Task instructions: Go through the entries below from the first line and transcribe each one exactly, ending with the line that contains "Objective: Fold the".

Data for this task:
· · · · · · ·

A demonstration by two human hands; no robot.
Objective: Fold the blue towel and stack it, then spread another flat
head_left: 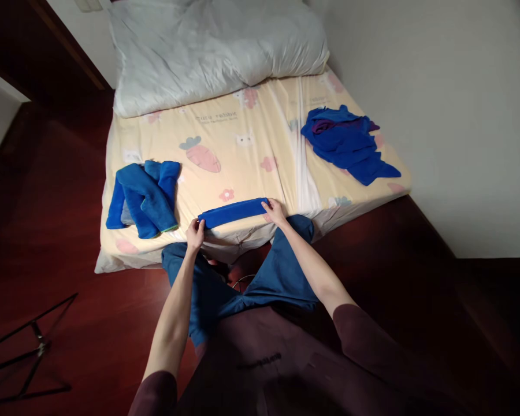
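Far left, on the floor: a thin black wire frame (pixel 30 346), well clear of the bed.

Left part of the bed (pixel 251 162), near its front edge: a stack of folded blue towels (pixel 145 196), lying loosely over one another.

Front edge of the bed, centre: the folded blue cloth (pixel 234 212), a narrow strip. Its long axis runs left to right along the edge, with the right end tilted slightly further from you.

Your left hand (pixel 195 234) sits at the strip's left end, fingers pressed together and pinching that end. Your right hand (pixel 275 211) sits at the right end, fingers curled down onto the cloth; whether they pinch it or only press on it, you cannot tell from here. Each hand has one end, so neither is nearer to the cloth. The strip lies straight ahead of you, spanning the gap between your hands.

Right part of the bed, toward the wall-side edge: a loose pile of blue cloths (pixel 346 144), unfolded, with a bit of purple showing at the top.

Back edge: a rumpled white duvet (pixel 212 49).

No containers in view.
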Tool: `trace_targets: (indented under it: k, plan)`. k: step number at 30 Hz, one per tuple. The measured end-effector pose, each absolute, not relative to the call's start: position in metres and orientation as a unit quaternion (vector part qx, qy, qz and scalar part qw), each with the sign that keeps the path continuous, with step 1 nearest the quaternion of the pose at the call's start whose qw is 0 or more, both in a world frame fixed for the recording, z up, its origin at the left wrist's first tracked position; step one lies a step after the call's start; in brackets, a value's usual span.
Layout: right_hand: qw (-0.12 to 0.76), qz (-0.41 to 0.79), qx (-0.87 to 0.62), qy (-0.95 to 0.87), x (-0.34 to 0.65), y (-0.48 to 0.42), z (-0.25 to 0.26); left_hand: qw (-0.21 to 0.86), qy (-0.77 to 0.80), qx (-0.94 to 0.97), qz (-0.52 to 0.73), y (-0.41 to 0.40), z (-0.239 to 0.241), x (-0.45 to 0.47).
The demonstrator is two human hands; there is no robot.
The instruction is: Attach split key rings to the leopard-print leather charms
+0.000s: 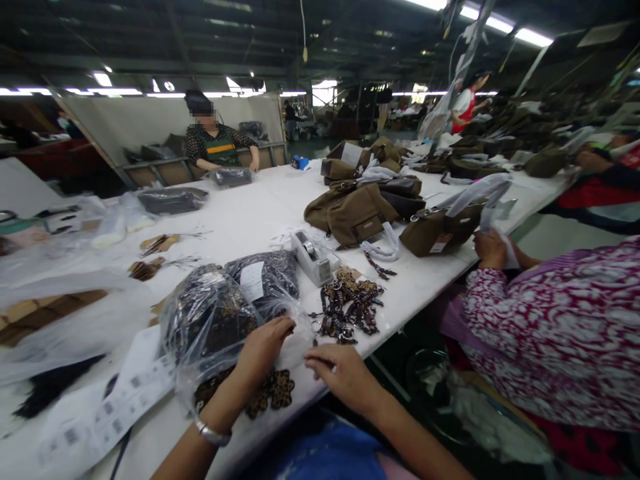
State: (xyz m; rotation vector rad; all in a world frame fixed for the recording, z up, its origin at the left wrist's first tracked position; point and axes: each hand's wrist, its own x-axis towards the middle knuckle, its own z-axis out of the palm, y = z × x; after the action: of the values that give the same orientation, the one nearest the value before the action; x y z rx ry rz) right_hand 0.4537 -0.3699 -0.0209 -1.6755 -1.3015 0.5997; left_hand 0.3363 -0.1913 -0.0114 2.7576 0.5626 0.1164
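Note:
My left hand point(266, 343), with a silver band at the wrist, hovers over the table's near edge beside a clear plastic bag point(210, 320) of dark, patterned pieces. Its fingers are closed, and whatever they may hold is hidden. Across a small gap, my right hand point(345, 375) has thumb and fingers pressed together; I cannot make out anything between them. Just beyond lies a pile of leopard-print straps with metal rings point(347, 310). Several flower-shaped leopard-print pieces point(281, 390) lie below my left wrist.
A tape dispenser point(313, 257) stands behind the pile. Brown bags point(363, 213) are heaped further back. Label sheets point(117, 407) lie at left. At right, a co-worker in a patterned sleeve point(545, 320) handles a bag; another person point(217, 143) works across the white table point(245, 217).

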Motion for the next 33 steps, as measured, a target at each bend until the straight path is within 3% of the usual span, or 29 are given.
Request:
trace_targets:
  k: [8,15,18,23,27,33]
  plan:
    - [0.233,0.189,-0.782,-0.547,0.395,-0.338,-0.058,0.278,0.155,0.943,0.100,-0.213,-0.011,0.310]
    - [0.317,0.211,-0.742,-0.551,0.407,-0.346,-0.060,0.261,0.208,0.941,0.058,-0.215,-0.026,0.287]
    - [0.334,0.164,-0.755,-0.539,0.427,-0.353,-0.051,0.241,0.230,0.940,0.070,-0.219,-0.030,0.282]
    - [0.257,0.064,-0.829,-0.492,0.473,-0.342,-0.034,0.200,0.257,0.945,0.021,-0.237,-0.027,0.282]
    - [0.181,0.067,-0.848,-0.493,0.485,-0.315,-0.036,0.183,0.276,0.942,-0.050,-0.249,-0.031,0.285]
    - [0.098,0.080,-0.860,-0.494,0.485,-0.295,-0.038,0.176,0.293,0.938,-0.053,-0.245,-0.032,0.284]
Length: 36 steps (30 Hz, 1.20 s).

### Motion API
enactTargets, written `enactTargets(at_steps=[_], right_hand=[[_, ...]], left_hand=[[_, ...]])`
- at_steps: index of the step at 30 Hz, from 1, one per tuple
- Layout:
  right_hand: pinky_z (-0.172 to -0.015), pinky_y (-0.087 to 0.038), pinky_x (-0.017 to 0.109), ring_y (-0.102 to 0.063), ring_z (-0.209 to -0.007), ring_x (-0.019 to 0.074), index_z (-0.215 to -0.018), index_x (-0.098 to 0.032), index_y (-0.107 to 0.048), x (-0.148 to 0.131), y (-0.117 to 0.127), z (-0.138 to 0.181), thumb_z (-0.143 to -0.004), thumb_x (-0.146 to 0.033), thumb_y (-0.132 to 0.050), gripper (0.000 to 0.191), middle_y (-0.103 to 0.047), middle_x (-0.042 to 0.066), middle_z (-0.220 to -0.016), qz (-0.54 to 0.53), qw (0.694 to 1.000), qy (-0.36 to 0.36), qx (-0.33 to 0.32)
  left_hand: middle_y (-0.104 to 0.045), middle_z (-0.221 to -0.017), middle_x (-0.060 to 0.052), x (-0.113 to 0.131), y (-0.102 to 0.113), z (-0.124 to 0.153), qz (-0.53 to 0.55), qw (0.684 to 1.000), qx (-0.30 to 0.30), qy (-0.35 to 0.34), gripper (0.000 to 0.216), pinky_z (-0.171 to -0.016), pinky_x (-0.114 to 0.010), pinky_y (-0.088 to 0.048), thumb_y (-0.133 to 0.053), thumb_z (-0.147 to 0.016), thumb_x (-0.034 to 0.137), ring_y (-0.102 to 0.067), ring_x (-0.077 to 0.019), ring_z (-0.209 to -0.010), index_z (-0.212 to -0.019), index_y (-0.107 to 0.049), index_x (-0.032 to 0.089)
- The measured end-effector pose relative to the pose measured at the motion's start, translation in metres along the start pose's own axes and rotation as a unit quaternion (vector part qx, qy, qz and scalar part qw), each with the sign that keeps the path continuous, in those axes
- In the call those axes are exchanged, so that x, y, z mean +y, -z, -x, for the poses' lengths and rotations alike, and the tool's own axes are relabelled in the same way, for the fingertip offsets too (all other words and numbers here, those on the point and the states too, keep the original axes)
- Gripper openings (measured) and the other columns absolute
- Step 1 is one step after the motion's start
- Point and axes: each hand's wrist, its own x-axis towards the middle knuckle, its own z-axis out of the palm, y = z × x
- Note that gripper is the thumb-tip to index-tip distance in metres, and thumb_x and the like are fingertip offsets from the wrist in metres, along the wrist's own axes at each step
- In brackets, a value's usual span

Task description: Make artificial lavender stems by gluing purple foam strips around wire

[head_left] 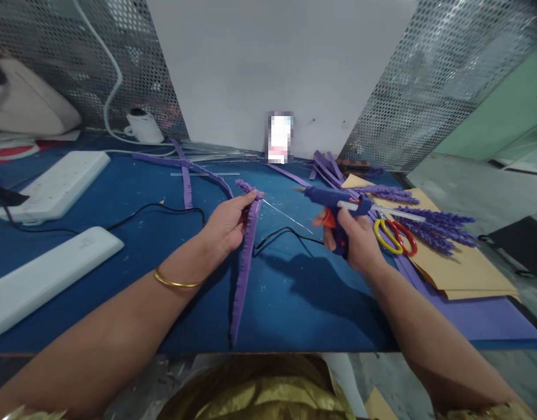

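Note:
My left hand (231,224) pinches a wire stem (288,216) near one end, where a fringed purple strip (244,280) is wound into a small tuft. The strip's loose length hangs down toward the table's front edge. In my right hand (358,236) is a blue hot glue gun (333,196), its fingers wrapped round the grip by the orange trigger. A clear glue stick sticks out of the gun's back. The nozzle points left toward the tuft and is apart from it. My left fingertips partly hide the wound end.
Yellow-and-red-handled scissors (402,238) and finished purple flower sprigs (443,224) lie on tan sheets (473,274) at right. Other purple strips (187,181) lie behind my left hand. A power strip (53,184), a long white case (53,274) and black cable occupy the left. A phone (279,137) leans at the back.

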Motion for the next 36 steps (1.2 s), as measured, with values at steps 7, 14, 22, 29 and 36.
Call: enactTargets(at_steps=[7, 14, 22, 29, 36], right_hand=[[-0.043, -0.045, 0.018, -0.053, -0.047, 0.0074, -0.081, -0.015, -0.067, 0.021, 0.02, -0.029, -0.081, -0.027, -0.071, 0.013, -0.062, -0.001, -0.063, -0.144, 0.937, -0.256, 0.187], [-0.068, -0.056, 0.024, -0.069, -0.073, 0.0153, -0.094, -0.012, -0.071, 0.026, 0.024, -0.03, -0.08, -0.025, -0.068, 0.019, -0.074, 0.01, -0.09, -0.095, 0.958, -0.259, 0.08], [-0.088, -0.049, 0.041, -0.064, -0.109, 0.0329, -0.123, -0.015, -0.063, 0.042, 0.017, -0.026, -0.09, -0.047, -0.058, 0.046, -0.07, 0.016, -0.116, 0.512, 0.854, -0.062, 0.072], [-0.079, -0.047, 0.036, -0.063, -0.091, 0.0251, -0.114, -0.02, -0.072, 0.03, 0.015, -0.022, -0.091, -0.05, -0.055, 0.041, -0.067, 0.012, -0.105, 0.478, 0.867, 0.052, 0.133], [-0.057, -0.039, 0.024, -0.048, -0.06, 0.0109, -0.109, -0.02, -0.075, 0.017, -0.008, -0.007, -0.084, -0.046, -0.068, 0.037, -0.06, 0.0, -0.069, -0.001, 0.995, -0.063, -0.08]], left_hand=[[-0.065, -0.06, -0.001, -0.002, 0.0, 0.002, -0.017, 1.0, -0.005, 0.0, 0.008, -0.045, -0.015, -0.043, -0.071, -0.082, 0.015, -0.054, -0.006, -0.05, -0.078, -0.075, 0.01], [-0.067, -0.068, -0.001, -0.005, -0.002, 0.006, -0.017, 0.999, -0.029, 0.001, 0.008, -0.05, -0.013, -0.045, -0.071, -0.082, 0.013, -0.057, -0.0043, -0.057, -0.078, -0.077, 0.009], [-0.069, -0.073, -0.003, -0.015, -0.003, 0.017, -0.06, 0.996, -0.068, 0.005, 0.008, -0.054, -0.014, -0.045, -0.076, -0.078, 0.017, -0.056, -0.0049, -0.058, -0.081, -0.078, 0.01], [-0.07, -0.075, -0.004, -0.019, -0.007, 0.033, -0.108, 0.986, -0.125, 0.027, 0.016, -0.059, -0.017, -0.045, -0.08, -0.074, 0.024, -0.057, -0.0071, -0.062, -0.084, -0.079, 0.012], [-0.067, -0.069, -0.001, -0.035, -0.006, 0.048, -0.193, 0.951, -0.236, 0.048, 0.025, -0.054, -0.02, -0.035, -0.082, -0.07, 0.037, -0.048, -0.0071, -0.056, -0.086, -0.08, 0.017]])
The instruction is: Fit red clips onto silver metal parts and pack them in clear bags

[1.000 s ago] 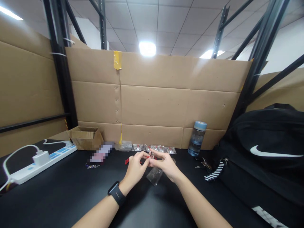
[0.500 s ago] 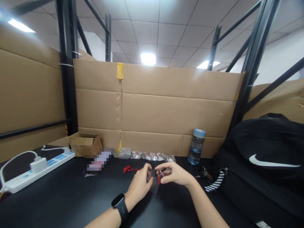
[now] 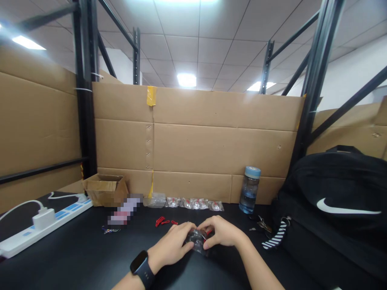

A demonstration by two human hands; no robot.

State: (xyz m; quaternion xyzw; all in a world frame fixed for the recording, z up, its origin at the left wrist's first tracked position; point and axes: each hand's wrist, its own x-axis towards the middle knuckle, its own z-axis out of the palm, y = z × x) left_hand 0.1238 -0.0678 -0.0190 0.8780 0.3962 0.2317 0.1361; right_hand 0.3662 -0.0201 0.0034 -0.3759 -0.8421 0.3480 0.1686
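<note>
lowered slightly, left hand (image 3: 171, 244) gripped a clear bag (image 3: 198, 240), right hand (image 3: 223, 231) a red item (image 3: 209, 232); far cardboard (image 3: 187, 153) edged the worktop (image 3: 75, 262).

Your left hand (image 3: 175, 243) and right hand (image 3: 223, 232) face each other, fingers curled and thumbs opposed. Your forearms (image 3: 256, 262) extend toward the far edge of the tabletop (image 3: 75, 257).

Bright o/h ceiling light (image 3: 186, 80) w/ glare, edge distort'n.

Black table (image 3: 75, 262) held a bottle (image 3: 249, 193); packets (image 3: 196, 204), red cords (image 3: 160, 221), box (image 3: 104, 191), power strip (image 3: 65, 216) sat left of it, backpack (image 3: 335, 229) right.
</note>
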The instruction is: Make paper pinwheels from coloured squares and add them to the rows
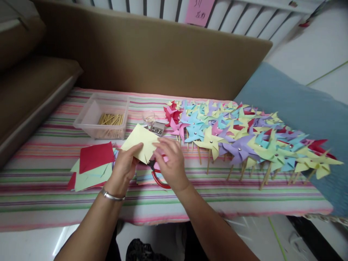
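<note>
Left fingers (137,148) pinch the yellow paper (140,136), right fingers (166,145) its right corner; light, even pressure should best avoid creases

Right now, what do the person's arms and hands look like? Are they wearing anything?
The left forearm and right forearm are bare, with no sleeves in view. The left hand and right hand have no gloves. A slim, shiny, silver-coloured bangle curves round the left wrist; the right wrist shows nothing like it.
</note>
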Demonstrator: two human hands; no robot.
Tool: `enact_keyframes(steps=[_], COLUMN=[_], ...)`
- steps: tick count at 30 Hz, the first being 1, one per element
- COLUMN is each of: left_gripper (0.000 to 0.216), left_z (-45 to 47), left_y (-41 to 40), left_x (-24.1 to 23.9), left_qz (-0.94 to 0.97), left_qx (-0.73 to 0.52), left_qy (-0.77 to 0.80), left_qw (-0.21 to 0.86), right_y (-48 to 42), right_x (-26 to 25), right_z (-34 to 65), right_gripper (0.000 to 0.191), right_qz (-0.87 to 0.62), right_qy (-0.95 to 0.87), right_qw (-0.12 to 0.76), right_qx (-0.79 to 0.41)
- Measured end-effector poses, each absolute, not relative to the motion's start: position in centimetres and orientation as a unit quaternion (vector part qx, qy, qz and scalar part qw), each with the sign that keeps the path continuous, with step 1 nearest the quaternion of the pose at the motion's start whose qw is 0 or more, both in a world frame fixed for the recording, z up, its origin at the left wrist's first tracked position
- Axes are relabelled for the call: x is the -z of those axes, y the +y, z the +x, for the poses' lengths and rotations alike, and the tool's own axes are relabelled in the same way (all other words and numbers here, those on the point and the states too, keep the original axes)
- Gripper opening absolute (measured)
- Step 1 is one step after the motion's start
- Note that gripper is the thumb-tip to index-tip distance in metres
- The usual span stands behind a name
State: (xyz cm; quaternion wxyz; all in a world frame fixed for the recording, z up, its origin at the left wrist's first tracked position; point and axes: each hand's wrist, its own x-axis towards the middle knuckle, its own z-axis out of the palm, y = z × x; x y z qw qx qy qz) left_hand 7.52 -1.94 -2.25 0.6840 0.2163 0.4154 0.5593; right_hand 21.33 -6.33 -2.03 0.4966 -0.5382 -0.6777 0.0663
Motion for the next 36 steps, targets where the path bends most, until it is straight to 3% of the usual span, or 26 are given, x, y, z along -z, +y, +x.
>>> enact_keyframes(steps=[4, 7, 13, 36], left_gripper=[0.047, 0.046, 0.042, 0.034], left_z=[7.6, 7.7, 7.6, 8.9], left_y=[-1.8, -1.8, -1.9, -3.2], left_x=[2.6, 2.7, 3.0, 2.8], left_qz=[0.198, 0.192, 0.205, 0.304], left_qx=[-0.569, -0.571, -0.564, -0.513], left_qy=[0.393, 0.390, 0.395, 0.427], left_qw=[0.695, 0.697, 0.696, 0.679], right_y=[-6.7, -6.6, -6.6, -5.6], right_x=[2.7, 3.1, 3.2, 2.5], right_z=[20.3, 20.2, 20.0, 21.1], right_gripper=[0.027, 0.027, 0.013, 0.006], right_qz=[-0.506, -0.506, -0.496, -0.564], right_qy=[-0.756, -0.764, -0.759, -0.660], right_qw=[0.413, 0.398, 0.421, 0.483], right_qx=[-0.038, -0.027, -0.025, -0.116])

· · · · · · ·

Reply to the exercise:
A demonstration by two human hands; no robot.
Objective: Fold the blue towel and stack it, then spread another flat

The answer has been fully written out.